• WHAT TO WORK ON
Filter on the word "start": copy each matching line from the listing below.
---
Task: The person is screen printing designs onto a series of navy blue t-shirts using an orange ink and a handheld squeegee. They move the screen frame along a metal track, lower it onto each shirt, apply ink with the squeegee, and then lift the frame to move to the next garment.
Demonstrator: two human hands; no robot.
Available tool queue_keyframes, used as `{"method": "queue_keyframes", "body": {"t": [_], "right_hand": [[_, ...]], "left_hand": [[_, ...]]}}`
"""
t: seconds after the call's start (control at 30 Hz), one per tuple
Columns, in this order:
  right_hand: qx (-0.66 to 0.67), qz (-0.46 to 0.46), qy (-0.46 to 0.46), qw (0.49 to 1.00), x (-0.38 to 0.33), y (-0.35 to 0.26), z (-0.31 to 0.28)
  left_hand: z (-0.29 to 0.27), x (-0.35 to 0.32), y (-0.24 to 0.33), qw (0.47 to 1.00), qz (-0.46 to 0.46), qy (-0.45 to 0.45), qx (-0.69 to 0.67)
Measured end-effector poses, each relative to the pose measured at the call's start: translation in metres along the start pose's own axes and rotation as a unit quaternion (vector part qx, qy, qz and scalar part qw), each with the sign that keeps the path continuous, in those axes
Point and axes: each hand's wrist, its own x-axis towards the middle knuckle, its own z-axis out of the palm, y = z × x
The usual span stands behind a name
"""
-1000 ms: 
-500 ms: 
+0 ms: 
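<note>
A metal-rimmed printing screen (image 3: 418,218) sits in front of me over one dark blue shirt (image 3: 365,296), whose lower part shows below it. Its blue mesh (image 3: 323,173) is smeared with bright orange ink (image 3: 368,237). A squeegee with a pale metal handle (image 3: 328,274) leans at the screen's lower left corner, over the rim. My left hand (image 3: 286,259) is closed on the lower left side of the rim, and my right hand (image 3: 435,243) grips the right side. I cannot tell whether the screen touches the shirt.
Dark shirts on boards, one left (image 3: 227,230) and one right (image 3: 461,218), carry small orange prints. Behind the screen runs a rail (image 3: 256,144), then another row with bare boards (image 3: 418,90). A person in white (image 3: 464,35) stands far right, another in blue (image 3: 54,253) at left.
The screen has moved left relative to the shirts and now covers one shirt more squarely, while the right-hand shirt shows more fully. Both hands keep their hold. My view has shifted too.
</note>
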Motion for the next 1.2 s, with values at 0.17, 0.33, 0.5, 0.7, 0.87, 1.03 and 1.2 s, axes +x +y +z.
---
• EXERCISE OUTPUT
t: seconds after the call's start (control at 30 Hz), one per tuple
Measured end-effector poses, each relative to the pose measured at the call's start: translation in metres along the start pose's own axes and rotation as a unit quaternion (vector part qx, qy, qz and scalar part qw), each with the sign that keeps the path continuous, in those axes

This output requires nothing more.